WHAT NEEDS TO BE DONE ->
All of the records must be set down again word for word.

GIVEN INFORMATION ->
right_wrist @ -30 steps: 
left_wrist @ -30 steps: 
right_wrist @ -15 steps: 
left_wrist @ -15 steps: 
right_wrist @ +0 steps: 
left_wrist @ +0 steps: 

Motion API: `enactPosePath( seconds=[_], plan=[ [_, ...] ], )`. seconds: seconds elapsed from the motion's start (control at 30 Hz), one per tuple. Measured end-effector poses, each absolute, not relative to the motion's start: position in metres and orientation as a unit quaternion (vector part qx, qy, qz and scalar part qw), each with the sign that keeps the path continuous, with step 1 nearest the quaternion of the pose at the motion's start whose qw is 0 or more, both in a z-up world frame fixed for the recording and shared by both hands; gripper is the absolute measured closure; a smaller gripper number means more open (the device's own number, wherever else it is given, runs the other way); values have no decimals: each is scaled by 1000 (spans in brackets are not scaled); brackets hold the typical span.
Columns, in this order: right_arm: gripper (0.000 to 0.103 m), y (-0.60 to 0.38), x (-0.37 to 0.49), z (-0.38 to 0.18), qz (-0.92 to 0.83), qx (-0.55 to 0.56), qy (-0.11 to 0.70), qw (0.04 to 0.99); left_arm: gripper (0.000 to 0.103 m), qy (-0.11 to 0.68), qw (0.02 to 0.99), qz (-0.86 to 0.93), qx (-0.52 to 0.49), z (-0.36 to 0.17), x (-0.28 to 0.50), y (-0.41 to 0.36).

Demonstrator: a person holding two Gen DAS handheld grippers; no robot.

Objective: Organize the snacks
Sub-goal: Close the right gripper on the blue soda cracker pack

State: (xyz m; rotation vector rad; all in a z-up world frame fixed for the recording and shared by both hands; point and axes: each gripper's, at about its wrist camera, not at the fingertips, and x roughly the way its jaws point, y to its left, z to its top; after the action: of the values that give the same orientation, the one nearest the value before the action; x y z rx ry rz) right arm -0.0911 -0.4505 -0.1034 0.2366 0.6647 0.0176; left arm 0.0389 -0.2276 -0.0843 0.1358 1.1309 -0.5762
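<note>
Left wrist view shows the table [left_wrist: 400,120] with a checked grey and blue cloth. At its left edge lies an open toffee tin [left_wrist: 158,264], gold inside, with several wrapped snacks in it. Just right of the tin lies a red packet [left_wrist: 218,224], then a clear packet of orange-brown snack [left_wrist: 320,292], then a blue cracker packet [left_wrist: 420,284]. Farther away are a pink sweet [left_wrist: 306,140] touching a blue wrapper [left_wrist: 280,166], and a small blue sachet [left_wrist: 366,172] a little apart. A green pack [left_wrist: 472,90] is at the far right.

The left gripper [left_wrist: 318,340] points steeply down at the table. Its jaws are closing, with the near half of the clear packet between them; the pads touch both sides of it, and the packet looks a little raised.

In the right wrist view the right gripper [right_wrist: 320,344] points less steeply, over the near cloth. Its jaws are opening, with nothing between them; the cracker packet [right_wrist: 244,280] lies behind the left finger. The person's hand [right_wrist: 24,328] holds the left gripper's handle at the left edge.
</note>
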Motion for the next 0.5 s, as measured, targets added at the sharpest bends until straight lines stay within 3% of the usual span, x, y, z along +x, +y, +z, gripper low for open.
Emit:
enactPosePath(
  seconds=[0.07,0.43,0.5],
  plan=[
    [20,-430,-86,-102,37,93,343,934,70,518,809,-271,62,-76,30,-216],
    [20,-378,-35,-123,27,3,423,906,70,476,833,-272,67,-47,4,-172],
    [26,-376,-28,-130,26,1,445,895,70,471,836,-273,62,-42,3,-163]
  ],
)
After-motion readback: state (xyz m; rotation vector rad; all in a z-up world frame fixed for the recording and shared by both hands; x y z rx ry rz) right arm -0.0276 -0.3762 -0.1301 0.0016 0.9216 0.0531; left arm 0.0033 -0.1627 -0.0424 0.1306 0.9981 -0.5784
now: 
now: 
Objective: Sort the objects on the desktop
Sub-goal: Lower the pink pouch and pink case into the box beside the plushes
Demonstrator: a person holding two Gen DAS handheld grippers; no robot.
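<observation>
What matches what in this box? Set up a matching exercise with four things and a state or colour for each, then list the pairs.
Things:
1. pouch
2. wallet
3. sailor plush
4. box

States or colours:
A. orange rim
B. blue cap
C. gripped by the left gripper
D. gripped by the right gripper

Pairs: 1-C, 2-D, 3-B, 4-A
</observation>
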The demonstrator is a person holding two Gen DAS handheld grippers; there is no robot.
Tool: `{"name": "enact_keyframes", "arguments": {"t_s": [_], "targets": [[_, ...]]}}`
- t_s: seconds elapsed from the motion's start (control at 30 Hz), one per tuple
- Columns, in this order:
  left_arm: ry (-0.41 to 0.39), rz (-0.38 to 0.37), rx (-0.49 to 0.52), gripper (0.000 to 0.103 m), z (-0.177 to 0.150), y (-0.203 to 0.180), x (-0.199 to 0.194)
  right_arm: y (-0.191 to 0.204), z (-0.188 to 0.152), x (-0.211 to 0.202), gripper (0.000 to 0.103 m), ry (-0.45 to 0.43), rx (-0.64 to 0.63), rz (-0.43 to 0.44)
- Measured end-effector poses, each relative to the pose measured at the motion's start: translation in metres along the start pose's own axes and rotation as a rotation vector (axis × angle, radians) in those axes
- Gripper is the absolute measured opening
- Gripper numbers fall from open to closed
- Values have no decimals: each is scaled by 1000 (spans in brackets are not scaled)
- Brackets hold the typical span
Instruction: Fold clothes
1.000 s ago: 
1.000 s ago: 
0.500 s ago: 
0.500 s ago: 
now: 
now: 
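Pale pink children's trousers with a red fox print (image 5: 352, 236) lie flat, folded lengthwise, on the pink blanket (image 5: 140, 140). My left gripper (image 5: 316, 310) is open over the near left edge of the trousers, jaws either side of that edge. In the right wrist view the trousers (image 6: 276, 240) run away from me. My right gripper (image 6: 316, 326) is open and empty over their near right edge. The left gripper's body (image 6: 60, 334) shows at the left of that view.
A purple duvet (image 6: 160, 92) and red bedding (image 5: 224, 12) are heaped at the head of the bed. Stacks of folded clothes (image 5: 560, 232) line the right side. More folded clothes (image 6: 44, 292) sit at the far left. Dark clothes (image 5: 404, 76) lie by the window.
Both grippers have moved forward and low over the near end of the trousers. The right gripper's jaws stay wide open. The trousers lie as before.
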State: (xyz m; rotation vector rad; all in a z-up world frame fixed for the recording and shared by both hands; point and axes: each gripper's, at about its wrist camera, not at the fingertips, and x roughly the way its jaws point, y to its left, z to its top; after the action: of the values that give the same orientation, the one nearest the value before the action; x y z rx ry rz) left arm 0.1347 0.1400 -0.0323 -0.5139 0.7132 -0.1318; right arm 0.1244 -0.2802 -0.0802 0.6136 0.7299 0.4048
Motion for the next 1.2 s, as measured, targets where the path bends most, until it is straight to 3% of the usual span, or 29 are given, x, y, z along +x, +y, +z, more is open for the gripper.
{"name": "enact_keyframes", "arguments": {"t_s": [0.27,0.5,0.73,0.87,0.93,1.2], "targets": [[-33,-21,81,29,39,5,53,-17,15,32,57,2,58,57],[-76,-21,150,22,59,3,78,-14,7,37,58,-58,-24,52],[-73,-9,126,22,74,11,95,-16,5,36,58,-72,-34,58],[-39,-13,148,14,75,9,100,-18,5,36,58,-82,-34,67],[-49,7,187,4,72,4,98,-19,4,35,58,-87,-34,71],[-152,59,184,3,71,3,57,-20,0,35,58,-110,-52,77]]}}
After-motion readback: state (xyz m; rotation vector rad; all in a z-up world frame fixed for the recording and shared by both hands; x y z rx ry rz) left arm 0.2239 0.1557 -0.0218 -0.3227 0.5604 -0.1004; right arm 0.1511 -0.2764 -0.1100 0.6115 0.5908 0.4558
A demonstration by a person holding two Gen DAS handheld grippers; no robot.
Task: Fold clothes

EXERCISE SOLUTION ->
right_wrist @ -30 steps: 
left_wrist @ -30 steps: 
right_wrist @ -15 steps: 
left_wrist @ -15 steps: 
right_wrist @ +0 steps: 
left_wrist @ +0 steps: 

Motion API: `enactPosePath( seconds=[_], plan=[ [_, ...] ], )`. seconds: seconds elapsed from the motion's start (control at 30 Hz), one per tuple. Measured end-effector poses, each absolute, not relative to the motion's start: position in metres and orientation as a unit quaternion (vector part qx, qy, qz and scalar part qw), each with the sign that keeps the path continuous, with step 1 nearest the quaternion of the pose at the motion's start whose qw is 0 or more, both in a z-up world frame fixed for the recording and shared by both hands; gripper is the absolute measured closure; a smaller gripper number means more open (the device's own number, wherever else it is given, runs the other way); values have no decimals: each is scaled by 1000 (spans in brackets are not scaled); brackets hold the typical span.
Columns, in this order: right_arm: gripper (0.000 to 0.103 m), y (-0.60 to 0.38), x (-0.37 to 0.49), z (-0.38 to 0.18), qz (-0.92 to 0.83), qx (-0.55 to 0.56), qy (-0.11 to 0.70), qw (0.04 to 0.99); left_arm: gripper (0.000 to 0.103 m), qy (-0.11 to 0.68), qw (0.02 to 0.99), qz (-0.86 to 0.93), qx (-0.52 to 0.49), z (-0.36 to 0.17), x (-0.28 to 0.50), y (-0.41 to 0.36).

Demonstrator: a person holding two Gen DAS handheld grippers; no robot.

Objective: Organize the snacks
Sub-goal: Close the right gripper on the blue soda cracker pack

State: (xyz m; rotation vector rad; all in a z-up world frame fixed for the recording and shared by both hands; point and axes: each gripper's, at about its wrist camera, not at the fingertips, and x roughly the way its jaws point, y to its left, z to its top; after the action: of the values that give the same orientation, the one nearest the value before the action; x y z rx ry rz) right arm -0.0911 -0.4505 -0.1034 0.2366 0.6647 0.0176; left arm 0.0389 -0.2276 -0.0843 0.1358 1.1309 -0.5762
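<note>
Left wrist view shows the table [left_wrist: 400,120] with a checked grey and blue cloth. At its left edge lies an open toffee tin [left_wrist: 158,264], gold inside, with several wrapped snacks in it. Just right of the tin lies a red packet [left_wrist: 218,224], then a clear packet of orange-brown snack [left_wrist: 320,292], then a blue cracker packet [left_wrist: 420,284]. Farther away are a pink sweet [left_wrist: 306,140] touching a blue wrapper [left_wrist: 280,166], and a small blue sachet [left_wrist: 366,172] a little apart. A green pack [left_wrist: 472,90] is at the far right.

The left gripper [left_wrist: 318,340] points steeply down at the table. Its jaws are closing, with the near half of the clear packet between them; the pads touch both sides of it, and the packet looks a little raised.

In the right wrist view the right gripper [right_wrist: 320,344] points less steeply, over the near cloth. Its jaws are opening, with nothing between them; the cracker packet [right_wrist: 244,280] lies behind the left finger. The person's hand [right_wrist: 24,328] holds the left gripper's handle at the left edge.
</note>
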Motion for the next 0.5 s, as measured, targets added at the sharpest bends until straight lines stay within 3% of the usual span, x, y, z along +x, +y, +z, gripper low for open.
Emit:
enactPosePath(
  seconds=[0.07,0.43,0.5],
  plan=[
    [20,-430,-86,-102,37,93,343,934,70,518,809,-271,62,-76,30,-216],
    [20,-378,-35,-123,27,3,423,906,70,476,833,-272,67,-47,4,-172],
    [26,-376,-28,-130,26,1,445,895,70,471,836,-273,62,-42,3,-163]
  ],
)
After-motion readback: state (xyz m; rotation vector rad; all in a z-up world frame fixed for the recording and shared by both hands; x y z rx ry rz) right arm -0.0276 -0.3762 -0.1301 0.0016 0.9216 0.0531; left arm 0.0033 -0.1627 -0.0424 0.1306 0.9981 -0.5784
now: 
now: 
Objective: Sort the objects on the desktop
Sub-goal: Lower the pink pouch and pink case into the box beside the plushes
Demonstrator: a person holding two Gen DAS handheld grippers; no robot.
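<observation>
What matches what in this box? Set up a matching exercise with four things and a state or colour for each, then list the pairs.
Things:
1. pouch
2. wallet
3. sailor plush
4. box

States or colours:
A. orange rim
B. blue cap
C. gripped by the left gripper
D. gripped by the right gripper

Pairs: 1-C, 2-D, 3-B, 4-A
</observation>
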The demonstrator is a person holding two Gen DAS handheld grippers; there is no robot.
Tool: `{"name": "enact_keyframes", "arguments": {"t_s": [_], "targets": [[_, ...]]}}`
- t_s: seconds elapsed from the motion's start (control at 30 Hz), one per tuple
- Columns, in this order:
  left_arm: ry (-0.41 to 0.39), rz (-0.38 to 0.37), rx (-0.49 to 0.52), gripper (0.000 to 0.103 m), z (-0.177 to 0.150), y (-0.203 to 0.180), x (-0.199 to 0.194)
  right_arm: y (-0.191 to 0.204), z (-0.188 to 0.152), x (-0.211 to 0.202), gripper (0.000 to 0.103 m), ry (-0.45 to 0.43), rx (-0.64 to 0.63), rz (-0.43 to 0.44)
- Measured end-effector poses, each relative to the pose measured at the motion's start: translation in metres along the start pose's own axes and rotation as a rotation vector (axis × angle, radians) in those axes
- Gripper is the absolute measured opening
- Gripper numbers fall from open to closed
- Values have no decimals: each is scaled by 1000 (spans in brackets are not scaled)
- Brackets hold the typical span
Instruction: Fold clothes
1.000 s ago: 
1.000 s ago: 
0.500 s ago: 
0.500 s ago: 
now: 
now: 
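Pale pink children's trousers with a red fox print (image 5: 352, 236) lie flat, folded lengthwise, on the pink blanket (image 5: 140, 140). My left gripper (image 5: 316, 310) is open over the near left edge of the trousers, jaws either side of that edge. In the right wrist view the trousers (image 6: 276, 240) run away from me. My right gripper (image 6: 316, 326) is open and empty over their near right edge. The left gripper's body (image 6: 60, 334) shows at the left of that view.
A purple duvet (image 6: 160, 92) and red bedding (image 5: 224, 12) are heaped at the head of the bed. Stacks of folded clothes (image 5: 560, 232) line the right side. More folded clothes (image 6: 44, 292) sit at the far left. Dark clothes (image 5: 404, 76) lie by the window.
Both grippers have moved forward and low over the near end of the trousers. The right gripper's jaws stay wide open. The trousers lie as before.
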State: (xyz m; rotation vector rad; all in a z-up world frame fixed for the recording and shared by both hands; point and axes: each gripper's, at about its wrist camera, not at the fingertips, and x roughly the way its jaws point, y to its left, z to its top; after the action: of the values that give the same orientation, the one nearest the value before the action; x y z rx ry rz) left arm 0.1347 0.1400 -0.0323 -0.5139 0.7132 -0.1318; right arm 0.1244 -0.2802 -0.0802 0.6136 0.7299 0.4048
Motion for the next 1.2 s, as measured, targets where the path bends most, until it is straight to 3% of the usual span, or 29 are given, x, y, z along +x, +y, +z, more is open for the gripper.
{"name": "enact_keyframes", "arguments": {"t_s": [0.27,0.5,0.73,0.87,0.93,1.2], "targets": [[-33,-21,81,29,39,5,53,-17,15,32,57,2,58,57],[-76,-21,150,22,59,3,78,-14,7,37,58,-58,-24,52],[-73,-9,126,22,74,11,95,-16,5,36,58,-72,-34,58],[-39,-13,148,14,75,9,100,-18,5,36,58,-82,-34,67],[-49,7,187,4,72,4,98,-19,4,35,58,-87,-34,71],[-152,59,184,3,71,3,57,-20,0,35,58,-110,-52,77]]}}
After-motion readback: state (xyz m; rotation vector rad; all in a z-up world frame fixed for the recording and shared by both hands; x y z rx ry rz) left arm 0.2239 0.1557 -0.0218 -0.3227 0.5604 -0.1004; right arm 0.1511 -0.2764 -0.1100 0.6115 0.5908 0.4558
A demonstration by a person holding two Gen DAS handheld grippers; no robot.
Task: Fold clothes

For this exercise, the work is now complete.